Last week, my University of San Francisco MBA class finished their Big Data MBA course. We used our trusty “thinking like a data scientist” process to teach our students how to identify a business opportunity, and then use the “thinking like a data scientist” process to drive cross-organizational collaboration to come up with ideas that they can turn into actions using data and analytics. My co-teacher, the ever talented and energetic Professor Mouwafac Sidaoui, and I asked our students: “What employer wouldn’t want an employee who can excel at doing that?”

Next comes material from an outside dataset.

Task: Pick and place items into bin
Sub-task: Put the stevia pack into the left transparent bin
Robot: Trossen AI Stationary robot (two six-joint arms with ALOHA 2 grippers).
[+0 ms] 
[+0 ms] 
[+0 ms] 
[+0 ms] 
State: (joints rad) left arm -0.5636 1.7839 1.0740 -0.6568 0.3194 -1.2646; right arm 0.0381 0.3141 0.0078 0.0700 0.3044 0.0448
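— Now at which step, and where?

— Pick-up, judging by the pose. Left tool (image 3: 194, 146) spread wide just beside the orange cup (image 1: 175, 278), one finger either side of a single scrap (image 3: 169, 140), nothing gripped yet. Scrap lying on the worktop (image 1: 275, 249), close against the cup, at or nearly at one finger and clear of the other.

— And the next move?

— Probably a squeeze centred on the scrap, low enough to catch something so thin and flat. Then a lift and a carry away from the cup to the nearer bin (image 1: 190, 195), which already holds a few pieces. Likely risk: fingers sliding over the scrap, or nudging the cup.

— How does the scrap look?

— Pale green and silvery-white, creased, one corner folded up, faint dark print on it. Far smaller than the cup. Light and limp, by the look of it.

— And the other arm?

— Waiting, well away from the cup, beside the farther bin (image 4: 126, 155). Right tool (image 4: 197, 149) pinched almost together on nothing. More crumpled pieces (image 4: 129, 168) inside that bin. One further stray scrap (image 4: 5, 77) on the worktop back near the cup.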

The results were stunning. We had 6 groups of 5 students take on a real-world consulting project (6 companies volunteered for this exercise). The teams delivered relevant insights and actionable recommendations backed by analytics to help each of these companies to address some of their key business initiatives. Professor Mouwafac and I could not be more proud of these students, their hard work and the final results. See Figure 1 for an example of the “portfolio” that was displayed as part of the final “Big Data Faire.”
So, what is your excuse? What is your excuse for not identifying a business opportunity, and then using the “thinking like a data scientist” process to drive cross-organizational collaboration to come up with ideas that they can turn into actions using data and analytics? People are confused as to where to invest their time and effort. They think they are using a refrigerator, but in reality, they are using a stove. Let me explain the difference.
A refrigerator is used to keep food from spoiling, or in reality, delay when food spoils by providing a cold environment in which to store perishable goods. The keys to successfully “using a refrigerator” are:
- Plug it in
- Put food in
Yea, that’s right. Plug it in and go home. Sounds like how some vendors have tried to position their Hadoop distribution or their version of a data lake or their open source products or analytic tools.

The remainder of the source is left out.